(Stored data entries)
********

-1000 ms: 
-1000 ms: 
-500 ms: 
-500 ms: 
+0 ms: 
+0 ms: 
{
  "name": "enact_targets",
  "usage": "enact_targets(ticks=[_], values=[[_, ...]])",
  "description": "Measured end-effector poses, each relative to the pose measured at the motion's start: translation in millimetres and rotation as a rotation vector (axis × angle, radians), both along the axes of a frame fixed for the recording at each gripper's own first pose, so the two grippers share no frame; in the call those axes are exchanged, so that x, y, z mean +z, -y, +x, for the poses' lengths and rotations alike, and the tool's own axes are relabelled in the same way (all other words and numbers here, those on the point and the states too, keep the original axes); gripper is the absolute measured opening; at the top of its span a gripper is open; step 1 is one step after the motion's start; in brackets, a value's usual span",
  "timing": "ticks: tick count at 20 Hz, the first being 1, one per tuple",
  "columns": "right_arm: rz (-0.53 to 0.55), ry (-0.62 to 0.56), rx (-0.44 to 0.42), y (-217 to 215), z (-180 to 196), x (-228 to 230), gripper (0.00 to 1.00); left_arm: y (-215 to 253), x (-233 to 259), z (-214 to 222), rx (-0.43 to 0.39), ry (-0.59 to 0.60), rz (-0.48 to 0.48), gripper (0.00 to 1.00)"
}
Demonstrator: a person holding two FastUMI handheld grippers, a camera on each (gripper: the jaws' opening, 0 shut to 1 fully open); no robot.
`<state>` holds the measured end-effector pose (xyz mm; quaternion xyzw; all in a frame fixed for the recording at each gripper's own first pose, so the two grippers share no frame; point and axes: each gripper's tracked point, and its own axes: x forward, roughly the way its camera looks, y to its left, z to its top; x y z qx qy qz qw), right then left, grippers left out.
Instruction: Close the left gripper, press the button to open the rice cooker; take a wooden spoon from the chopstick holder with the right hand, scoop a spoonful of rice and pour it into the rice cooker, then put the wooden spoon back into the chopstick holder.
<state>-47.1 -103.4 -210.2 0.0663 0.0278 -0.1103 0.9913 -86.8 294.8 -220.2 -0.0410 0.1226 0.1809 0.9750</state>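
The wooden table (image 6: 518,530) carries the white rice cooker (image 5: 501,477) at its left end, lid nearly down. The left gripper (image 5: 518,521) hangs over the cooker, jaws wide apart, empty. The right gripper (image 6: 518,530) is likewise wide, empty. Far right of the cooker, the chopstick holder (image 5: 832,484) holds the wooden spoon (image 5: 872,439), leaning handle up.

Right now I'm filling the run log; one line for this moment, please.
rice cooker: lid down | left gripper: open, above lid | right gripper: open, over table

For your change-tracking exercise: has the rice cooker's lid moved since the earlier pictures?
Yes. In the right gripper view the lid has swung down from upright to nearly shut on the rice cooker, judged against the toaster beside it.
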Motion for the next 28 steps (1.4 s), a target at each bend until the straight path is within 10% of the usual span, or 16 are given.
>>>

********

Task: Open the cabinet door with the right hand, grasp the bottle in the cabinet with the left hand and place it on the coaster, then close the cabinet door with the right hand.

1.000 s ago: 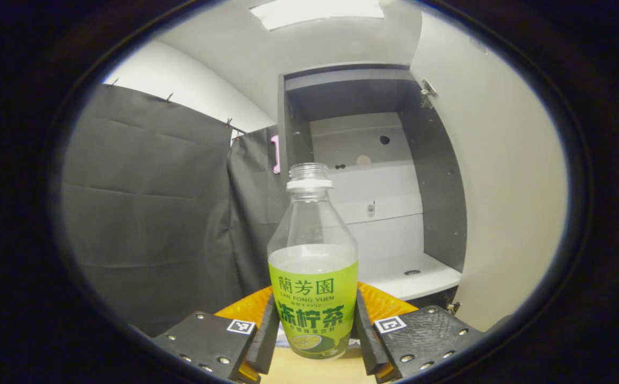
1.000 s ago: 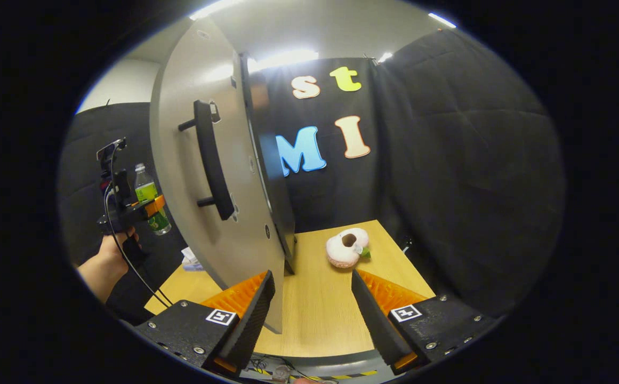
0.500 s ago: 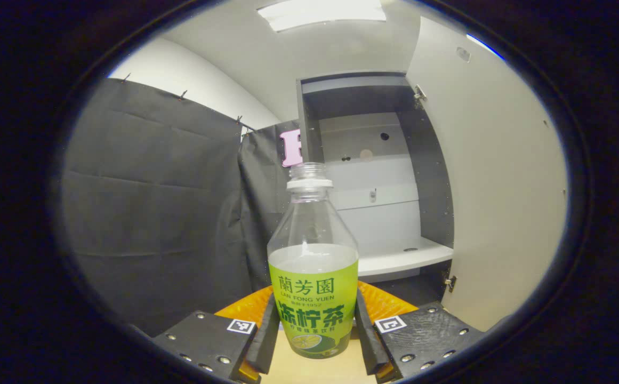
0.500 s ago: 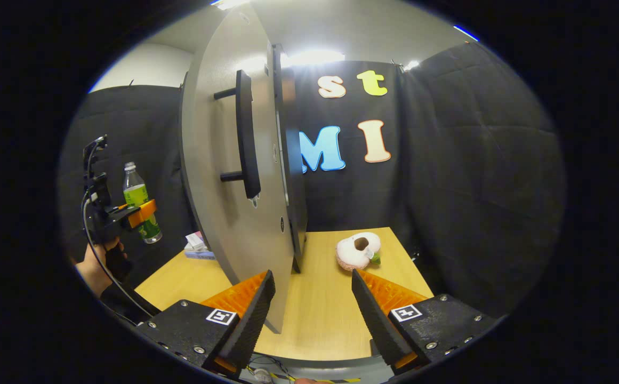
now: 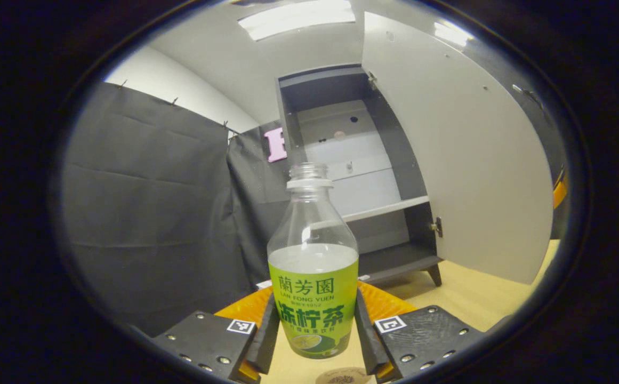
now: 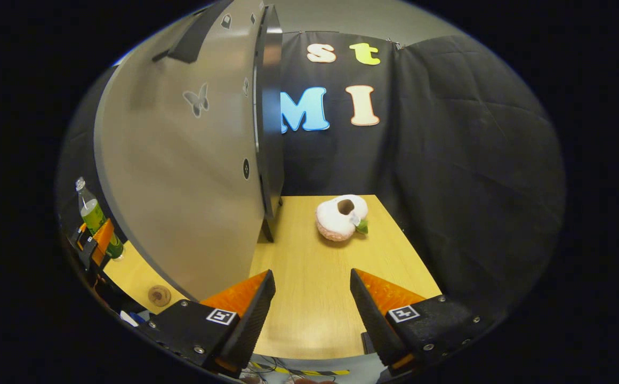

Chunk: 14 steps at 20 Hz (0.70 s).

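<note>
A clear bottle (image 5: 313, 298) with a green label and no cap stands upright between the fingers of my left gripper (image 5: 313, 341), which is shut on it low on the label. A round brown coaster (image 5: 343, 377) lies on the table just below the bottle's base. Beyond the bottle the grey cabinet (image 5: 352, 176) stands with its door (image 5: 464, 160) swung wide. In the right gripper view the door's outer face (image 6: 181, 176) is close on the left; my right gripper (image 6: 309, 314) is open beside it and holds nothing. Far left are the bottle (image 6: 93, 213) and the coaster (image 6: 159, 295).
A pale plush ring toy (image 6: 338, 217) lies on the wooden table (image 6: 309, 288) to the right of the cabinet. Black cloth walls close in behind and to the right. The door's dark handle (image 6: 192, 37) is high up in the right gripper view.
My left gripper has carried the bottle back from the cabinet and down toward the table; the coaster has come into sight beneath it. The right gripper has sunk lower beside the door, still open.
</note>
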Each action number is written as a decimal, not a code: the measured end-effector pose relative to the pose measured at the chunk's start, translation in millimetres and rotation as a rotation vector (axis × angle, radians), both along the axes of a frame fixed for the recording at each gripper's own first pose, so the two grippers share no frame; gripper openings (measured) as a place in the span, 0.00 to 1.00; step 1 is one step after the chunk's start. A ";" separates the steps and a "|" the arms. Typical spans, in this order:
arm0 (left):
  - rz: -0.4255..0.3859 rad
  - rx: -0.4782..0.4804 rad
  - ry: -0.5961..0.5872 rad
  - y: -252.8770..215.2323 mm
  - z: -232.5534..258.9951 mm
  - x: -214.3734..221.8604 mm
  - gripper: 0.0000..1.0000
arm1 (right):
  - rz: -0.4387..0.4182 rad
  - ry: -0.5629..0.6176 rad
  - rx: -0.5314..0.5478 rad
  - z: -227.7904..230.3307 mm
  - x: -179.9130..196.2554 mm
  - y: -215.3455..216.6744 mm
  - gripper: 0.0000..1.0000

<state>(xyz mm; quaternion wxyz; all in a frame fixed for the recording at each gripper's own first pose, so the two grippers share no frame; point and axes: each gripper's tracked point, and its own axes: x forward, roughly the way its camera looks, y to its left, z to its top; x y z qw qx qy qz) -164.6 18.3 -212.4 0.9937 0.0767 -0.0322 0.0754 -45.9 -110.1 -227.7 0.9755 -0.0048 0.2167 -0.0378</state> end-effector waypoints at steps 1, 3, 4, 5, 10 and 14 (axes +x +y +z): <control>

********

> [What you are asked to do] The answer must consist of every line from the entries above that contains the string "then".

> [Your response]
`<state>` holds the measured end-effector pose (xyz mm; quaternion xyzw; all in a frame fixed for the recording at each gripper's own first pose, so the two grippers share no frame; point and axes: each gripper's tracked point, and its own axes: x forward, roughly the way its camera looks, y to its left, z to its top; x y z qx qy qz qw), right then left, grippers left out.
Instruction: Close the left gripper, press the button to open the rice cooker; take a wooden spoon from the chopstick holder with the right hand, scoop a spoonful of rice and pour it into the rice cooker, then put the wooden spoon back into the chopstick holder.
Task: Open the cabinet door with the right hand, grasp the bottle in the cabinet with the left hand and place it on the coaster, then close the cabinet door with the right hand.

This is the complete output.